Michigan St. completely out-coached, out-hustled, out-classed and out-worked Michigan from the tip-off until the final buzzer—winning 75-52.

Michigan came into Lansing, Mich. with a chance to put itself on top of the Big Ten. Instead, they got embarrassed on prime-time television and only the likes of the Duke Blue Devils know what that feels like this season.

They have consistently gotten off to bad starts on the road this season—does it get much worse than being down 29-8 against Ohio State? —maybe 28-13 at Indiana.

 

 

If there are any positives that Michigan can take from this brutal stretch—it is the experience that their young core of players is gaining.

They fought back at Ohio State and Indiana—and thanks to half-court heave at Wisconsin they now know what shock can feel like.

While much of the nation is selling their Michigan stock—I'm sticking with them for a number of reasons. 

First, Trey Burke.

Arguably the front-runner for the National Player of the Year award and the nation's best floor general. There hasn't been a guard in the Big Ten who posted numbers like this since Magic Johnson, in 1979. 

Burke is averaging 18.6 PPG with 6.9 APG, as a sophomore. He and the Michigan program both need time to develop; the early success has made people forget how young this team really is.

Second, their schedule for the rest of the season. 

The tough road games are done—with only trips to lowly Penn State and Purdue on the horizon. Michigan will get chances at redemption against Indiana and Michigan St. at the Crisler Center.
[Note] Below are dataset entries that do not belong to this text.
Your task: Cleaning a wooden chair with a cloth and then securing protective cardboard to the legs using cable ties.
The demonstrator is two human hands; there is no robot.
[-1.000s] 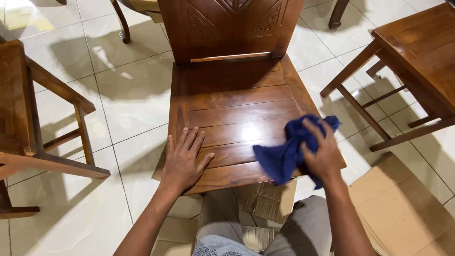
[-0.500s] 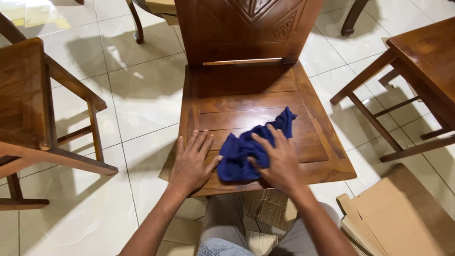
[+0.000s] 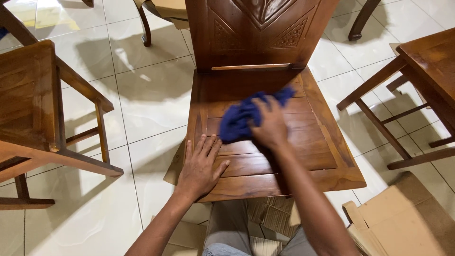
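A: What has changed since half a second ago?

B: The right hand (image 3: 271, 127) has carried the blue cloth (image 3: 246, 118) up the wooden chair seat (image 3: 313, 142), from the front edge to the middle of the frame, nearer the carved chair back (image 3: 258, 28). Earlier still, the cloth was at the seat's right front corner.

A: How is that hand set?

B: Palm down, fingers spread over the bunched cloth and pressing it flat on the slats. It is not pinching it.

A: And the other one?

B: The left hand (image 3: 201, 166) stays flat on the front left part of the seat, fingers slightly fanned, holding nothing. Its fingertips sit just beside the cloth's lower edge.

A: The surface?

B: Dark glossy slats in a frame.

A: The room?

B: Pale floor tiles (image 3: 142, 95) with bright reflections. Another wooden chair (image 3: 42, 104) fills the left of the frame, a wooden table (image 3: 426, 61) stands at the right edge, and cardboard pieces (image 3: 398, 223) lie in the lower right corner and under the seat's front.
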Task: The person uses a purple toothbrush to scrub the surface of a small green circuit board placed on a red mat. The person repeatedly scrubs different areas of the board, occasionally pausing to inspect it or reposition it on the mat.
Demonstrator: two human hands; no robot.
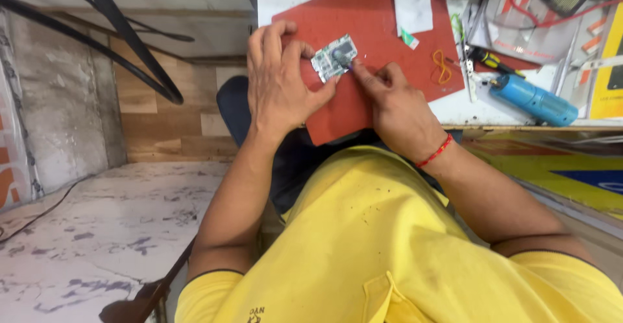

To win the Big Ten title Michigan will need to have Indiana and Michigan St. lose twice before the end of the regular season—while of course needing victories against both.

Michigan's biggest weakness has been against physical defensive squads and strong interior teams—see Ohio State, Indiana, Michigan State and Wisconsin (all of Michigan's four losses).

 

 

For Michigan to have any success they will need increased production from Jordan Morgan, Jon Horford, and Mitch McGary.

Morgan has been battling through a sprained ankle the past couple of weeks and the team has definitely missed one of their oldest players. He has seen his PPG decrease in each of his three seasons. 

McGary has been the one stealing the minutes from Morgan. The hyped freshman has been improving more and more as the season progresses. McGary was once the No. 2 ranked recruit in the nation in last year's class. He is averaging 6.0 PPG and 5.9 RPG in just 18.2 MPG.

Horford is coming back from missing a lot of time last season with a knee injury. The sophomore has been used sparingly this season and missed a lot of key layups in the Wisconsin game—in the next two games he didn't attempt a field goal in 22 minutes against Penn St. and Michigan St.

The Wolverines will rely heavily on their guards to take them to the promised land. There might not be a better backcourt group than Burke, Tim Hardaway Jr. and Nik Stauskas.

This is one of the younger teams in the country as many forget that most of the impact players are freshman and sophomores. This group will have to develop some reliable depth if they want to go deep into March.

Glenn Robinson III was one of the bright spots for this team in the first half of the season—perhaps he was looking forward to his NBA Draft projections, as he has disappeared when his team needed him most.

Michigan has paid their dues this season, they have felt highs and terrible lows. Sometimes defeat can be the best lesson for success—especially for young and hungry teams like this one.